Tungsten disulphide (WS2) has received a lot of interest for its usage in a variety of fields due to its acceptable bandgap and various traits/characteristics. Presently, density functional theory (DFT) has been deployed to thoroughly study the adsorption characteristics of gases (NO, NO2, NH3, BCl3, & SO2) on Y-WS2 (Y = Co, Ni) by determining the adsorption distance, adsorption energy, electron difference density, charge transfer, electron localisation function, recovery time, & work function, also by comparing the band structure, the density of states and the projected density of states.
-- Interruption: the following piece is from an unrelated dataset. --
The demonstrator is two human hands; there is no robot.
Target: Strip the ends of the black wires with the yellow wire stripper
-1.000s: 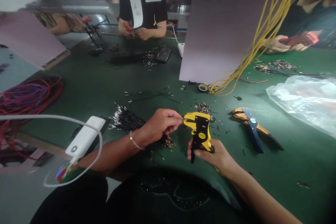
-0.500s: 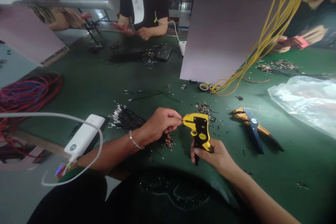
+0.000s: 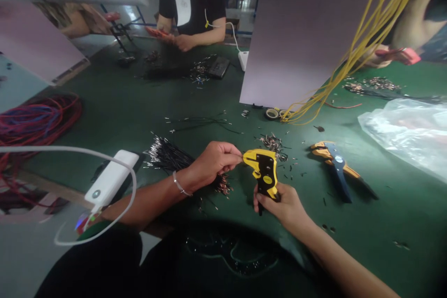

Our results show that Y-WS2 has better conductivity and enormous charge transfer than pure WS2. Additionally, the Y-WS2 exhibits stronger adsorption of more than −0.5 eV for the harmful gases NO2, BCl3, and SO2. Subsequently, for Y-WS2, there is electron localisation overlap only for the BCl3 gas adsorbed system, which highlights the chemisorption character of the gases. Due to the high adsorption energy, Y-WS2 takes a longer time to recover NO2, BCl3, and SO2 gases at ambient temperature. However, by raising the temperature to 673 K, we can quickly recover these molecules from Y-WS2 in a few microseconds. We came to the conclusion that Y-WS2 is the right approach for NO2, BCl3, and SO2 gas-sensing applications.